After graduation, I got a job at KOMO TV. I taught broadcast journalism and media literacy while I worked there in various capacities: mostly magazine programming and documentaries, including the magazine show Frontrunners. I also started my own ad agency called Blue Rocket Creative.
In my TV and advertising career, I have written a lot of original music, including jingles. My best known jingle is for Car Pro’s, which is fairly well known in the Northwest. I recorded some songs in hopes of maybe getting my original music to Diana Krall, Harry Connick Jr. or Michael Buble.
While that never worked out, it led me to source music and music placements.
What is source music?
When watching a movie or a TV show, there are often scenes that take place in a cafe, a restaurant, nightclub—anywhere where there is music playing in the background. That’s called source music because it’s implied that the music is coming from a source, like a jukebox or a PA system.
People aren’t paying enough attention anyways so, rather than pay a lot to use Frank Sinatra or the Beatles, movie studios will use something that sounds similar.
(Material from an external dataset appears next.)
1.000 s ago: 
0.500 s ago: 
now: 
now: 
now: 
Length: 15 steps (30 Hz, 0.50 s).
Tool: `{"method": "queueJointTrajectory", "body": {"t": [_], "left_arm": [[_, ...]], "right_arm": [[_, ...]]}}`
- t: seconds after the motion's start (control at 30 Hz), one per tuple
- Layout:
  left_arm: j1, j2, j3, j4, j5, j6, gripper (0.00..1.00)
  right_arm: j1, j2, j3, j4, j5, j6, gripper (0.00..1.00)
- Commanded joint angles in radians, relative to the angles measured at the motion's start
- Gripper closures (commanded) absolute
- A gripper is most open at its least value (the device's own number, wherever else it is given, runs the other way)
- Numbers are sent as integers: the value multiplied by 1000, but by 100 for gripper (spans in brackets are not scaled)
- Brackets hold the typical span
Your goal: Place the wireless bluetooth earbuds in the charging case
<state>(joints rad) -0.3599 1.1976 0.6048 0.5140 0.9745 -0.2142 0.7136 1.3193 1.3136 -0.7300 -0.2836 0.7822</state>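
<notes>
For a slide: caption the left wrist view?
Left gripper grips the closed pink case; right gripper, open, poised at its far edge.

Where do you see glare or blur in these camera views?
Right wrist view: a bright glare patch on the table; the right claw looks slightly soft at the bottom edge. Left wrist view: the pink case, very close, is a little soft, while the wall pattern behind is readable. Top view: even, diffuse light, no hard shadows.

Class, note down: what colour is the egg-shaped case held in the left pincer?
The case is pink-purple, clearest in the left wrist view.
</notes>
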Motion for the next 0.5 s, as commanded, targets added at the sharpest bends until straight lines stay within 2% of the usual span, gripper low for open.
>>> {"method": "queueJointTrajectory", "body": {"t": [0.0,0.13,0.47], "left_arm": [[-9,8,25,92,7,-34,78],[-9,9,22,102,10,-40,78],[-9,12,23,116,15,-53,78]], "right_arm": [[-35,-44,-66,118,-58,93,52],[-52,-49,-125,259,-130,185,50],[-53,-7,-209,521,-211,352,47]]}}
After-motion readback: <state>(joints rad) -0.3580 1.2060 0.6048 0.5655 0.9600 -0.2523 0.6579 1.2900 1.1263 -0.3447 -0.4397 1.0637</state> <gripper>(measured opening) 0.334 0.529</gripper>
“Passengers” is a good example: the three songs I wrote all take place in a bar where my music plays in the background.
How did you create source music?
Typically, I write source music with 10-12 people from all over the country. Sometimes I take liberties with the melody, but for the most part I am the lyricist. They’ll send me a melody and say: “What words would you put to this?” That is my specialty.
What’s a memorable background your music has been in?
I met Jerry Seinfeld through a friend I met while working in television. And so I have had four songs in Comedians in Cars Getting Coffee, Jerry Seinfeld’s online show that he does. So that was a fun crossover, including the one he did with President Obama. And so that was a neat thing to hear him interview President Obama and hear my music in the background.
How has music transformed your life?
I am totally amazed by how much music has propelled my career. Even when I was a TV producer, music was a huge part of what I was doing: finding the right track to but behind the story I produced, or even writing the track for the story I produced.
I have done a lot of stories, but the ones that have meant the most to me have been with music.